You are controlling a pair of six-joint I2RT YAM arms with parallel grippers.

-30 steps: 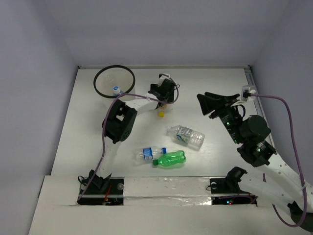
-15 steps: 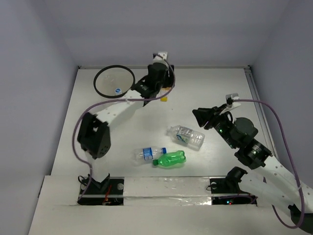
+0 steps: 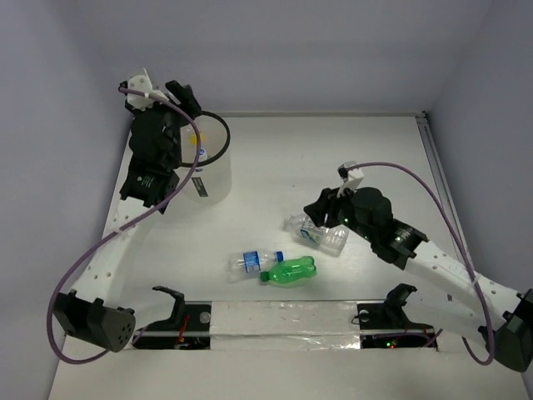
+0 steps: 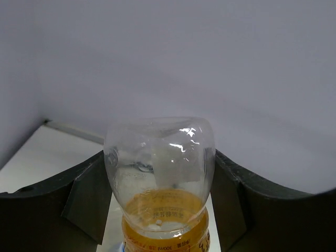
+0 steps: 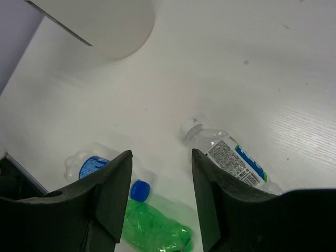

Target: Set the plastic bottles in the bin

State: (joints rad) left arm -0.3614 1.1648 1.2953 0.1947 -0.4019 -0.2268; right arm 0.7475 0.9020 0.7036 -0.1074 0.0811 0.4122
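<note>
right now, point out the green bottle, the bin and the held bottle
green bottle (image 3: 290, 270), top external view, mid body
bin (image 3: 215, 180), top external view, white wall
held bottle (image 4: 160, 157), left wrist view, clear end

A white table (image 3: 333, 150) stands between pale lilac walls (image 3: 316, 50), a shiny tape strip (image 3: 283, 321) along its near edge.

The left gripper (image 4: 159, 178), formerly low on the table to the right of the bin (image 3: 216, 179), has swung across and now stands raised at the bin's far-left side, the orange-labelled bottle (image 4: 160, 155) carried along between its fingers. The right gripper (image 5: 161, 156) has drawn in toward the bin from the far right and hangs, fingers apart, over the white-capped clear bottle (image 5: 231, 157)
</note>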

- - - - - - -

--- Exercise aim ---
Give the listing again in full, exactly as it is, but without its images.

--- Exercise response ---
You are controlling a pair of six-joint I2RT YAM arms with parallel grippers.

-30 steps: 
-15 steps: 
+0 steps: 
+0 steps: 
+0 steps: 

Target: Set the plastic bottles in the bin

State: (joints rad) left arm -0.3614 1.1648 1.2953 0.1947 -0.4019 -0.2268; right arm 0.7475 0.9020 0.7036 -0.1074 0.0811 0.4122
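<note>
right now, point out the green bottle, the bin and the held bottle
green bottle (image 3: 290, 270), top external view, mid body
bin (image 3: 215, 180), top external view, white wall
held bottle (image 4: 160, 157), left wrist view, clear end

A white table (image 3: 333, 150) stands between pale lilac walls (image 3: 316, 50), a shiny tape strip (image 3: 283, 321) along its near edge.

The left gripper (image 4: 159, 178), formerly low on the table to the right of the bin (image 3: 216, 179), has swung across and now stands raised at the bin's far-left side, the orange-labelled bottle (image 4: 160, 155) carried along between its fingers. The right gripper (image 5: 161, 156) has drawn in toward the bin from the far right and hangs, fingers apart, over the white-capped clear bottle (image 5: 231, 157)
</note>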

The answer has been fully stated.